Task ::
The result should be the full listing copied exactly, with no pictures in it.

Input data ::
★ ★ ★ ★

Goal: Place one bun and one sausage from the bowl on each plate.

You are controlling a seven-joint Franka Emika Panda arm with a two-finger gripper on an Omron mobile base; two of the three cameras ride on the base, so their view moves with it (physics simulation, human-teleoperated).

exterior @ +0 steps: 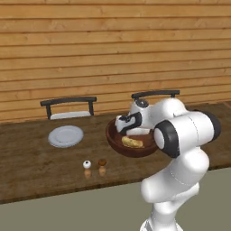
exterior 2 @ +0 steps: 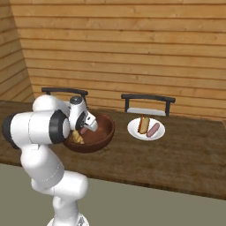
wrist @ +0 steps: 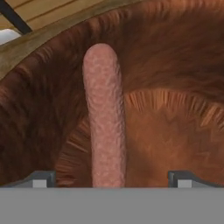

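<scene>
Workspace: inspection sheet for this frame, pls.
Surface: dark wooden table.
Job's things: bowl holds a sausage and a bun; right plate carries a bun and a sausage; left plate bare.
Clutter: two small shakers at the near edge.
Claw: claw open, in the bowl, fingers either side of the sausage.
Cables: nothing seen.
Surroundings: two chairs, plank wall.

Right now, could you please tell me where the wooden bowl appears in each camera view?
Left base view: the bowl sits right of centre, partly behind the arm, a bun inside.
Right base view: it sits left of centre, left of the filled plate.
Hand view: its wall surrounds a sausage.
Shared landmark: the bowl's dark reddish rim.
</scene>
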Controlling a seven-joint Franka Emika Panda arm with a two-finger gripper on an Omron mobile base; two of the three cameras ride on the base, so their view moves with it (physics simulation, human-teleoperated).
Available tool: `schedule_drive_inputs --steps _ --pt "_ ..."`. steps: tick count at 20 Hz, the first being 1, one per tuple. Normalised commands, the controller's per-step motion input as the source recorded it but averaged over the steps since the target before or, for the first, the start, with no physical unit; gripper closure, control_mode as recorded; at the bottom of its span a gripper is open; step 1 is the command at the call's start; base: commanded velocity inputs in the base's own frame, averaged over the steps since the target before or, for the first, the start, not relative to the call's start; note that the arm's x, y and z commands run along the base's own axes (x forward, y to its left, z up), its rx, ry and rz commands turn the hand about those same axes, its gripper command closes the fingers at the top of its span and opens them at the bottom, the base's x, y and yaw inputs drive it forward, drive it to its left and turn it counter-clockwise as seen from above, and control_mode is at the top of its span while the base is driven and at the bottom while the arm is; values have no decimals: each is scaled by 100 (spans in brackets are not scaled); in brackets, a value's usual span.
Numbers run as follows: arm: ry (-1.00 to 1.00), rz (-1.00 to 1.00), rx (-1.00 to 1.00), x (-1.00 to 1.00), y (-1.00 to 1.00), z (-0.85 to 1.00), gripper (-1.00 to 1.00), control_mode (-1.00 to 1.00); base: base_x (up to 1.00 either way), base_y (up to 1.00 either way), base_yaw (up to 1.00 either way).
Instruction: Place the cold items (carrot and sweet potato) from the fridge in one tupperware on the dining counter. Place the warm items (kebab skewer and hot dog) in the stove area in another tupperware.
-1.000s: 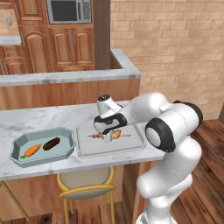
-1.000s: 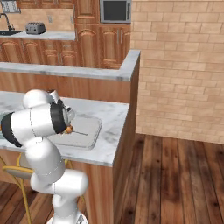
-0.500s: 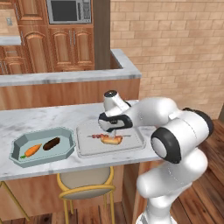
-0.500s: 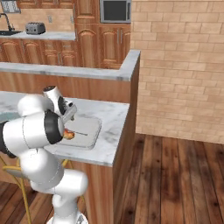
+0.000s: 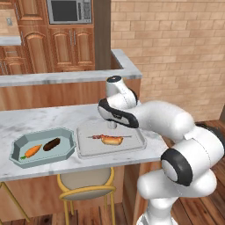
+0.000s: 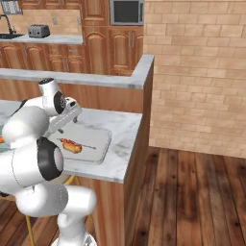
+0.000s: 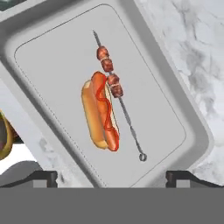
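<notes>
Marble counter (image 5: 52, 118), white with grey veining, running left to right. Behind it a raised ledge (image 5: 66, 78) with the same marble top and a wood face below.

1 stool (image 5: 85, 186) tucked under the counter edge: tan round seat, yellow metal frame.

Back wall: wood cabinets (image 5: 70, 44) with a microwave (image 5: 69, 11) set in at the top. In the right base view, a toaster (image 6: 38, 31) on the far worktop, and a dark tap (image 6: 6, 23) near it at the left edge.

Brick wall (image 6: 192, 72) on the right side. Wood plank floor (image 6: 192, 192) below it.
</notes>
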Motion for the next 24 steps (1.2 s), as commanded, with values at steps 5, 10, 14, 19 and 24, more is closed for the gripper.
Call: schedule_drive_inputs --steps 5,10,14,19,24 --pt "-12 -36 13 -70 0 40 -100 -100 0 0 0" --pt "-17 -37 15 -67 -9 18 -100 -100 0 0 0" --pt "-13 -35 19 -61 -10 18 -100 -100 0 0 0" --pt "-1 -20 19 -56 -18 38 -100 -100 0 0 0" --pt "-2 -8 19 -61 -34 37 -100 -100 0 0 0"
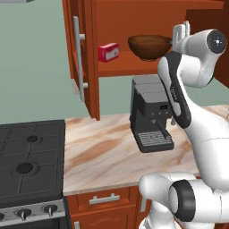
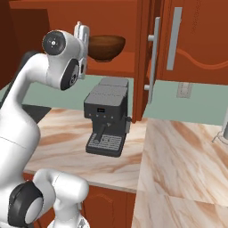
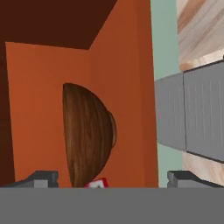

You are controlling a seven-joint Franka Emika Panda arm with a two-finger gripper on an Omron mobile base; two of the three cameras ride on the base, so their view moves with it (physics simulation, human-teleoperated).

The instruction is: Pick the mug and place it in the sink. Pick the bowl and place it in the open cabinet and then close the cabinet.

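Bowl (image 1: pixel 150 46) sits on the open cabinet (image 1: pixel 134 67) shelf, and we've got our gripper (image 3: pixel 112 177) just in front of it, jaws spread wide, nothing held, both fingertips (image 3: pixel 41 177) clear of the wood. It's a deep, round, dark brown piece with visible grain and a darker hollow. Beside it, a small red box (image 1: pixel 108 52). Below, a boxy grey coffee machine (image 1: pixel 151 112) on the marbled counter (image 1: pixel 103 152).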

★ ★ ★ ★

Answer section ::
Goal: Place one bun and one sausage from the bowl on each plate.

You are controlling a seven-joint Franka Emika Panda arm with a two-finger gripper on an Omron mobile base; two of the three cameras ride on the base, so their view moves with it (physics simulation, human-teleoperated).

exterior @ +0 steps: 
exterior 2 @ +0 steps: 
wrist @ +0 steps: 

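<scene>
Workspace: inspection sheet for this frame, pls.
Surface: dark wooden table.
Job's things: bowl holds a sausage and a bun; right plate carries a bun and a sausage; left plate bare.
Clutter: two small shakers at the near edge.
Claw: claw open, in the bowl, fingers either side of the sausage.
Cables: nothing seen.
Surroundings: two chairs, plank wall.

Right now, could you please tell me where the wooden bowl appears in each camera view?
Left base view: the bowl sits right of centre, partly behind the arm, a bun inside.
Right base view: it sits left of centre, left of the filled plate.
Hand view: its wall surrounds a sausage.
Shared landmark: the bowl's dark reddish rim.
</scene>
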Controlling a seven-joint Franka Emika Panda arm with a two-finger gripper on an Omron mobile base; two of the three cameras ride on the base, so their view moves with it (physics simulation, human-teleoperated).
Available tool: `schedule_drive_inputs --steps _ --pt "_ ..."`. steps: tick count at 20 Hz, the first being 1, one per tuple. Normalised commands, the controller's per-step motion input as the source recorded it but averaged over the steps since the target before or, for the first, the start, with no physical unit; gripper closure, control_mode as recorded; at the bottom of its span a gripper is open; step 1 is the command at the call's start; base: commanded velocity inputs in the base's own frame, averaged over the steps since the target before or, for the first, the start, not relative to the call's start; note that the arm's x, y and z commands run along the base's own axes (x forward, y to its left, z up), its rx, ry and rz commands turn the hand about those same axes, its gripper command closes the fingers at the top of its span and opens them at the bottom, the base's x, y and yaw inputs drive it forward, drive it to its left and turn it counter-clockwise as seen from above, and control_mode is at the top of its span while the base is driven and at the bottom while the arm is; values have no decimals: each is scaled by 100 (spans in brackets are not scaled); in brackets, a value's usual span.
Numbers run as follows: arm: ry (-1.00 to 1.00), rz (-1.00 to 1.00), rx (-1.00 to 1.00), x (-1.00 to 1.00), y (-1.00 to 1.00), z (-0.85 to 1.00), gripper (-1.00 to 1.00), control_mode (-1.00 to 1.00); base: base_x (up to 1.00 either way), base_y (up to 1.00 either way), base_yaw (up to 1.00 either way).
Instruction: Place the cold items (carrot and sweet potato) from the fridge in one tupperware on the dining counter. Place the warm items (kebab skewer and hot dog) in the stove area in another tupperware.
-1.000s: 
-1.000s: 
-0.500s: 
-0.500s: 
+0.000s: 
+0.000s: 
+0.000s: 
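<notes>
Marble counter (image 5: 52, 118), white with grey veining, running left to right. Behind it a raised ledge (image 5: 66, 78) with the same marble top and a wood face below.

1 stool (image 5: 85, 186) tucked under the counter edge: tan round seat, yellow metal frame.

Back wall: wood cabinets (image 5: 70, 44) with a microwave (image 5: 69, 11) set in at the top. In the right base view, a toaster (image 6: 38, 31) on the far worktop, and a dark tap (image 6: 6, 23) near it at the left edge.

Brick wall (image 6: 192, 72) on the right side. Wood plank floor (image 6: 192, 192) below it.
</notes>
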Motion for the next 24 steps (1.2 s), as commanded, with values at steps 5, 10, 14, 19 and 24, more is closed for the gripper.
Call: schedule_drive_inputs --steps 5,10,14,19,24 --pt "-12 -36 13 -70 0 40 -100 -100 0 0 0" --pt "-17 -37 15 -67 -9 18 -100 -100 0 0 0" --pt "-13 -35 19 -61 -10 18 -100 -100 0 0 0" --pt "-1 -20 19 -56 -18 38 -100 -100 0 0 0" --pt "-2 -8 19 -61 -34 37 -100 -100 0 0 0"

You are controlling a seven-joint Franka Emika Panda arm with a two-finger gripper on an Omron mobile base; two of the three cameras ride on the base, so their view moves with it (physics simulation, human-teleoperated).

The instruction is: Pick the mug and place it in the sink. Pick the bowl and place it in the open cabinet and then close the cabinet.

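Bowl (image 1: pixel 150 46) sits on the open cabinet (image 1: pixel 134 67) shelf, and we've got our gripper (image 3: pixel 112 177) just in front of it, jaws spread wide, nothing held, both fingertips (image 3: pixel 41 177) clear of the wood. It's a deep, round, dark brown piece with visible grain and a darker hollow. Beside it, a small red box (image 1: pixel 108 52). Below, a boxy grey coffee machine (image 1: pixel 151 112) on the marbled counter (image 1: pixel 103 152).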

The exercise is done, and no more output is needed.